La extraña empatía del asesino
Las grandes historias “reales” tienen un morbo particular, el mismo que hace a la gente detenerse cuando hay un accidente automovilístico. Vivimos atentos a ese tipo de relatos, en cierta manera logramos canalizar nuestros más oscuros deseos ahí. Por eso nos gusta el cine de terror, o la ciencia ficción: la posibilidad de contar algo más, amparados por el género, ayudando a sublimar los horrores bajo la etiqueta de “la ficción”. Luis Ortega decide tomar la vara de un personaje funesto de la historia argentina más cercana, y lo hace basándose en las relaciones humanas detrás del mito y en la personalidad del protagonista.
“El ángel” adapta la historia de vida de Carlos Robledo Puch, “el angel negro”, un pibe que con menos de 20 años asesinó a once personas. Una historia que mezcla un pasado post-peronista, milicos en las calles, Billy Bond en las discos de vinilo y propiedades arquitectónicamente exageradas.
Hay que dejar bien en claro que se trata de una adaptación, una de las tantas maneras de acomodar el cristal para ver una de las partes de la historia. Carlitos “Brown” (cómo era uno de sus alias) destila magnetismo, Lorenzo Ferro (el hijo de Rafael Ferro) entrega una visión cínica, inteligente y alexitímica del psicópata. En psicología se las denomina alexitímicos a ese tipo de personas que parecen no sentir nunca nada, (palabra que deriva del griego: a, negación; lexis palabra y thimos, emoción) porque lo que sucede no es que carezcan de sentimientos, sino que no pueden expresarlos. Las personas alexitímicas rara vez se enfadan, casi nunca lloran y, cuando lo hacen, se sienten muy desconcertados porque no entienden qué les está pasando ni cuál es el motivo del llanto. Son, literalmente hablando, incapaces de articular una sola palabra acerca de lo que están sintiendo, y, desde luego, no tienen la menor conciencia de sus propios sentimientos.
Lo maravilloso de la propuesta es que todo funciona dentro de la “normalidad”, Carlos vive entrando en lugares a robar como quien compra una mielcita en el kiosco, dispara a matar como quien come una milanesa con puré, nada es exagerado, nada es épico… La empatía que logra el actor y la “normalidad” con la que ocurren los hechos atroces nos pone en una posición incómoda en la que reaccionamos tarde a lo que sucede, sin indignarnos con el protagonista de rubia cabellera.
La banda de secundarios no desentona, y todos brillan en sus momentos: el Chino Darín (como Ramón, compañero de tropelías de Carlitos, y objetivo amoroso), Cecilia Roth (como la madre de Robledo Puch), Mercedes Morán y Daniel Fanego (como los padres de Ramón) y Peter Lanzani, como un malandra que aparece por el tercer acto de la película.

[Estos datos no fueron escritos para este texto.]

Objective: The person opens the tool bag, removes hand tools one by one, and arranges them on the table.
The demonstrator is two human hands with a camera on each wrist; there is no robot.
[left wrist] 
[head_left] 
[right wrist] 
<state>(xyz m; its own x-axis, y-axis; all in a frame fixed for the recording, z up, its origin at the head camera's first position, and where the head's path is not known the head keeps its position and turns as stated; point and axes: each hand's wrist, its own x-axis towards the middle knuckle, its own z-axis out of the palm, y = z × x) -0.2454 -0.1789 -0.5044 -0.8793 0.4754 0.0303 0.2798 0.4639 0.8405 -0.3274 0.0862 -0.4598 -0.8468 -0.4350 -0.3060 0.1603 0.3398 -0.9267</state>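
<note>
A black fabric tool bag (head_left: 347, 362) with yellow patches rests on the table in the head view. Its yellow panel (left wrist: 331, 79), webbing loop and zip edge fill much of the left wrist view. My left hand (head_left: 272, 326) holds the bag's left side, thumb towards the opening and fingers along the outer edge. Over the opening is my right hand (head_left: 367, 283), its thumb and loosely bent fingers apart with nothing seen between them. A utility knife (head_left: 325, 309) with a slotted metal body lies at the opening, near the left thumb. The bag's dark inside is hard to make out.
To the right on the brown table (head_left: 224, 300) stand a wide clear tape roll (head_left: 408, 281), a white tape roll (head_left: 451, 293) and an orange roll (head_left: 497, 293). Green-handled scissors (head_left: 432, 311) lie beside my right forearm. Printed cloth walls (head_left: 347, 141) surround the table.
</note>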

Quizás éste es el papel más extraño, ya que parece puesto solo para ir cerrando la historia, a pesar que se conoce que su estadía en la vida de Carlitos Robledo Puch fue más importante que lo que cuenta esta adaptación.
El arte, la ambientación y la música nos mete de lleno en la época, que ayuda al relato y lo que cuenta. Hoy no podría existir un personaje como Carlitos, y viéndolo en perspectiva con el cuidado trabajo de arte, lo entendemos. La condición sexual del personaje tiene relevancia, aunque termina siendo una situación accesoria que sirve de chiste para unos comentarios catódicos hacia el final del relato. Las miradas, los silencios y la crudeza de la violencia, sin pomposidad ni épica, terminan convirtiendo esta historia en una suerte de biopic de un asesino incomprendido y sin sentimientos que todos podríamos tener como amigo.